続けて1989年5月に自民党が決めた「政治改革大綱」と比較し「政治改革大綱は合格点の70点だったと思っています」と評価した。その上で今回は「大きく言うと政治資金の問題と派閥の問題があってテストでいったら大問がふたつあって」などとし「35年前でも明記しているのは、派閥の弊害除去と解消への決意、と。35年前の決意はどこに行ったの?派閥解消の決意があったのではないかという観点でいくと本当に疑問」と断じた。
さらに35年前の政治改革大綱には「総裁、副総裁、幹事長、閣僚は在任中、派閥を離脱する、と明記しているんですよ。ところが(現在の自民党)副総裁、麻生さん、派閥の会長。(自民党)幹事長の茂木さん(派閥の)会長。閣僚だって離脱した人ほとんどいませんから、自分の決めたことを守らず今回(の中間報告は)それにすら達してない」と不合格と断じた理由を説明した。
続けて政治資金についても35年前の政治改革大綱には「派閥のパーティーだけじゃなくて閣僚のパーティーも自粛と書いてあるんです。(今も)自粛していません」とし、「事務所とか人件費にお金がかかるから党として自主規制すると書いてあるけど、まったく自主規制をしていません」などと解説した。
この見解を受け田崎氏は「政治改革大綱、泉さんよく読まれたと思うんですけれども、僕はあの時、自民党担当のキャップだったんですね、記者クラブで。
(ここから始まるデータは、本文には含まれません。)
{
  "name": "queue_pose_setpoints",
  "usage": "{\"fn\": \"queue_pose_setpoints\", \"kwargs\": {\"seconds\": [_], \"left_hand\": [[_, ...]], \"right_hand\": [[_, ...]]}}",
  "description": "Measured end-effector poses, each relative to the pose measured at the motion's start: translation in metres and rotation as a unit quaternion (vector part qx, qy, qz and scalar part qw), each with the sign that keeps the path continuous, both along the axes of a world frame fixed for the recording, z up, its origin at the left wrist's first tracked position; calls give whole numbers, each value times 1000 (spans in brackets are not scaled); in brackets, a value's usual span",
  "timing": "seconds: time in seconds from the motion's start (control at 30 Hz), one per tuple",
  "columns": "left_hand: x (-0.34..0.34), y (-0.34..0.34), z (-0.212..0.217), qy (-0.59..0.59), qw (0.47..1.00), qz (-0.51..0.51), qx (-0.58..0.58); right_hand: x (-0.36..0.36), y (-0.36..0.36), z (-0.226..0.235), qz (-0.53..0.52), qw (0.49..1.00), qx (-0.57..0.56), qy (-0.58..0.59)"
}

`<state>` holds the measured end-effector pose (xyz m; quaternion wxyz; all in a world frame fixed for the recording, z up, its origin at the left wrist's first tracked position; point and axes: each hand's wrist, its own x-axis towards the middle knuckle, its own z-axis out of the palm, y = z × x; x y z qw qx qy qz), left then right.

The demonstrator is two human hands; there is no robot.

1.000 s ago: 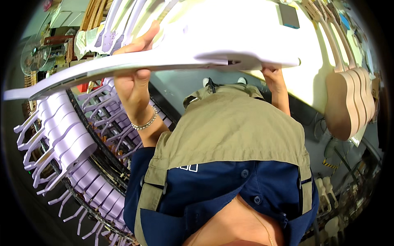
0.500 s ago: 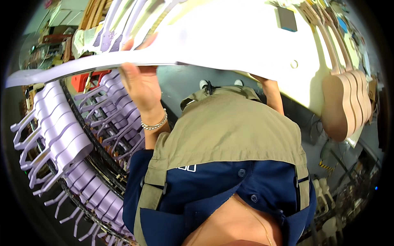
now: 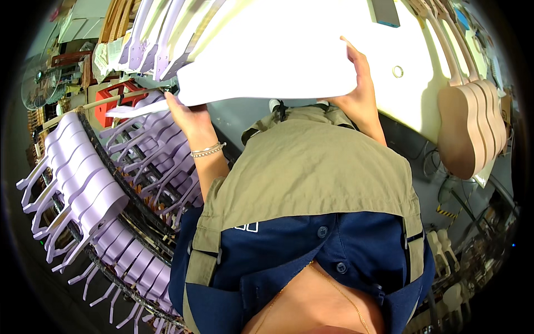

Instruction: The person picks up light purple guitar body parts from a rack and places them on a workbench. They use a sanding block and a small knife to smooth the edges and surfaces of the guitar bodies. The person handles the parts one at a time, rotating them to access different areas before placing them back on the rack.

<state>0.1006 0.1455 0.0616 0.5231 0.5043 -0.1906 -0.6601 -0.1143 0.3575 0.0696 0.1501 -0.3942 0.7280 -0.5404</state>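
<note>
Between my hands I hold a pale lilac ukulele [image 3: 267, 67], its body washed nearly white by glare and its neck pointing left. My left hand [image 3: 192, 119] grips the body's near left end by the neck, the fingers partly hidden beneath it. At the opposite end my right hand [image 3: 361, 92] is closed around the rounded edge, thumb on the rim, other fingers mostly out of sight below. A bright table [image 3: 411, 106] lies beyond and to the right of the ukulele.
Lilac ukuleles [image 3: 83, 161] hang in dense rows on a black rack at left. Several lilac necks [image 3: 161, 53] project at the table's upper left. Bare wooden ukuleles [image 3: 470, 128] stand together at right. A grey block [image 3: 386, 14] and a small ring [image 3: 397, 71] rest on the table.
The ukulele has tilted and shifted, so its neck now appears shorter and its body broader. My left hand has lowered; my right hand has risen into fuller view.
</note>
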Motion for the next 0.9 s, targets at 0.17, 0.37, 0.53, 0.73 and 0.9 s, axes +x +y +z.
{"fn": "queue_pose_setpoints", "kwargs": {"seconds": [0.17,0.37,0.53,0.73,0.9], "left_hand": [[48,-10,-101,89,962,-256,-25],[22,26,-114,70,965,-248,48],[22,32,-113,60,966,-244,59],[38,10,-81,80,972,-215,51],[19,-6,-25,181,974,-121,-58]], "right_hand": [[14,-7,27,110,983,-119,-82],[23,-10,36,187,966,-167,-73],[14,-7,29,185,974,-105,82],[-16,5,3,40,993,-110,7],[-23,12,-50,74,958,-137,-242]]}}
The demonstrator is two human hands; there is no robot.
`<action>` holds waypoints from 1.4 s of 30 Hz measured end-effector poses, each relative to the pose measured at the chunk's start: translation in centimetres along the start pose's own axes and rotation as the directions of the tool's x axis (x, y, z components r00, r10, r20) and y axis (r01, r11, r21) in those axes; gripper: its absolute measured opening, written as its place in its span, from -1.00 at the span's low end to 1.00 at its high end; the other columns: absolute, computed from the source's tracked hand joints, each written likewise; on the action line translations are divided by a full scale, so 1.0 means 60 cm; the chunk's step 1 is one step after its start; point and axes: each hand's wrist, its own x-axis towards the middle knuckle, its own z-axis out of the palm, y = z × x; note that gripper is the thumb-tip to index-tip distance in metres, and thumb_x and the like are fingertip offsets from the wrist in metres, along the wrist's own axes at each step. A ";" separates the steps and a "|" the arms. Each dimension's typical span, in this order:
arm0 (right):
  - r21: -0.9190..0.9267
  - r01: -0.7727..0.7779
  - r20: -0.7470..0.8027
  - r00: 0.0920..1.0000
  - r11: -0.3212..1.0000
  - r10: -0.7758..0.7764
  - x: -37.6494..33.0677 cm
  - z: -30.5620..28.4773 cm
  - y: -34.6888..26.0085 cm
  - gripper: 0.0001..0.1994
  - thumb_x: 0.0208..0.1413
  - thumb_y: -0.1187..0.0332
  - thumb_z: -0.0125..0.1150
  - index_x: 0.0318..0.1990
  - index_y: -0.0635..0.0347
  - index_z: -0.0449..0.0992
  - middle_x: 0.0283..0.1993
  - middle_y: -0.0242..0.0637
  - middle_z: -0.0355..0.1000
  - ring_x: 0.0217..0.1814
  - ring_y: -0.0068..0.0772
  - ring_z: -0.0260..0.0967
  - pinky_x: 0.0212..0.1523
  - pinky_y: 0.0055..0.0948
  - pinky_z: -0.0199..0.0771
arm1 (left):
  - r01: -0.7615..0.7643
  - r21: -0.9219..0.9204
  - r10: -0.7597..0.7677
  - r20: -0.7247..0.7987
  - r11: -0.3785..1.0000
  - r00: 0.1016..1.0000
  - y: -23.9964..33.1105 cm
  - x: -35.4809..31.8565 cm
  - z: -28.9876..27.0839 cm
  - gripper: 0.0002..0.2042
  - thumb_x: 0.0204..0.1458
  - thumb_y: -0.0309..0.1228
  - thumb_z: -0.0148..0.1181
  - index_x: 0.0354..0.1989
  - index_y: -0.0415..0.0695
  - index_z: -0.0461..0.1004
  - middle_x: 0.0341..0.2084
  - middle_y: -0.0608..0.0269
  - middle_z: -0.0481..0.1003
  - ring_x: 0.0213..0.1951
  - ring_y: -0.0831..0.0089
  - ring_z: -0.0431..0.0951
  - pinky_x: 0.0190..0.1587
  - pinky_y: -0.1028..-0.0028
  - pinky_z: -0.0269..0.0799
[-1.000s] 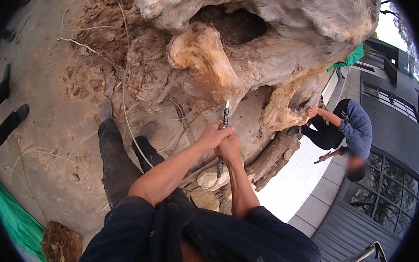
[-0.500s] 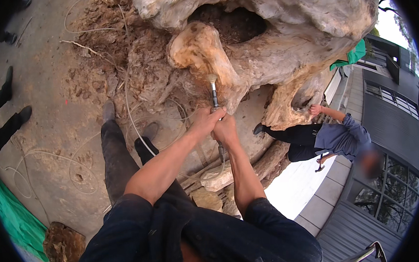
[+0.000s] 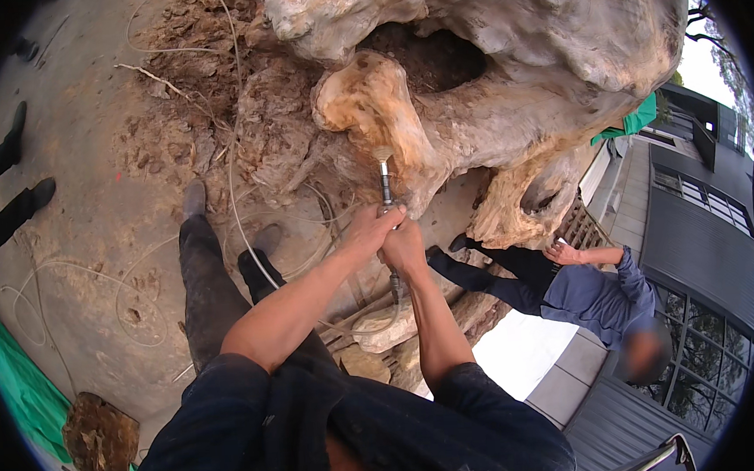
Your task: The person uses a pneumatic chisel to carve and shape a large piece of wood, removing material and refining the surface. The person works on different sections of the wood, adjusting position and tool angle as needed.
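Both my hands are wrapped round a slim air grinder (image 3: 385,187) with a small brush-like head (image 3: 382,154) at its far end. My left hand (image 3: 366,233) grips it from the left, close against my right hand (image 3: 404,246), which closes round the body. The head is at the pale, rounded limb (image 3: 400,126) of a huge weathered tree root (image 3: 547,44); whether it touches the wood I cannot tell. From the grinder's near end a thin hose (image 3: 398,308) curves away.
Coils of hose (image 3: 155,342) and bark debris (image 3: 186,83) lie on the ground to the left. Another person (image 3: 584,296) stands at the right beside the root. Timber pieces (image 3: 387,330) lie beyond my right forearm. At far left are someone's legs (image 3: 5,224) and a green sheet (image 3: 23,378).
The view has shifted slightly. My hands keep their hold on the grinder. The person at right has drawn a hand back from the root, and the hammer-like tool no longer shows.
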 end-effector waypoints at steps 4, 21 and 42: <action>0.025 0.115 -0.021 0.993 0.993 -0.115 0.055 0.026 -0.038 -0.76 0.17 0.32 0.22 -0.36 0.38 0.56 -0.63 -0.28 0.44 -0.67 -0.48 0.37 -0.63 -0.36 0.28 | -0.069 -0.083 0.066 -0.039 0.994 0.997 0.044 0.036 -0.029 -0.67 0.29 -0.11 0.25 -0.24 -0.18 0.54 -0.42 0.33 0.52 -0.50 0.57 0.49 -0.56 0.47 0.36; 0.157 -0.114 -0.069 0.990 0.981 0.126 -0.020 0.009 0.043 -0.84 0.22 0.34 0.26 -0.33 0.24 0.53 -0.61 -0.42 0.39 -0.67 -0.61 0.27 -0.66 -0.49 0.14 | 0.039 0.074 -0.046 0.099 0.996 0.994 -0.039 0.001 0.002 -0.67 0.26 -0.12 0.25 -0.25 -0.20 0.55 -0.47 0.31 0.51 -0.49 0.52 0.49 -0.50 0.39 0.39; 0.082 -0.072 -0.052 0.996 0.994 0.077 -0.013 0.019 0.085 -0.83 0.18 0.34 0.27 -0.37 0.27 0.55 -0.59 -0.36 0.43 -0.65 -0.56 0.32 -0.65 -0.45 0.20 | -0.022 -0.078 0.027 0.057 0.997 0.998 -0.061 -0.026 0.003 -0.67 0.25 -0.13 0.26 -0.34 -0.18 0.51 -0.49 0.32 0.47 -0.54 0.54 0.44 -0.59 0.41 0.33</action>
政治改革大綱できるプロセスずっと見ていたんです。できあがったものも当然何度も読んでいます」と切り出し、「政治改革大綱の半分以上を割いて訴えているのは選挙制度改革ですよ。そうでしょ?」と泉氏に確認した。
続けて「当時の中選挙区制度がカネのかかる選挙。そして与野党の政策競争をしないようにしてきた、と。根本は選挙制度にあるんだ、と。だから選挙制度を小選挙区比例代表制に変えましょうというのが政治改革大綱が最も訴えていることなんですね」と解説した時に泉氏が「いや…」と発言をしようとすると「ちゃんと聞きなさい」と田崎氏は注意した。
これにスタジオは笑いが漏れ、泉氏は笑顔で応じ発言を止めると司会の羽鳥慎一アナウンサーは「順番でいきましょう」と田崎氏に発言の続行を促した。
続けて小選挙区比例代表制が94年の細川内閣時代に導入されたことに触れ「(当時、首相だった)細川護熈さんと(当時、自民党総裁だった)河野洋平さんの合意によってできたわけです」とし「その結果、今、どうなっているのか?カネのかかる選挙は解決したのか?与野党の政策競争がちゃんと行われているかというと、河野洋平さんはこの前の国会での証言で失敗だったと言われているわけです」とし「果たして政治改革大綱が本当に正しいことなのか?書かれていることが。僕はそちらにむしろ疑問を思います」と解説していた。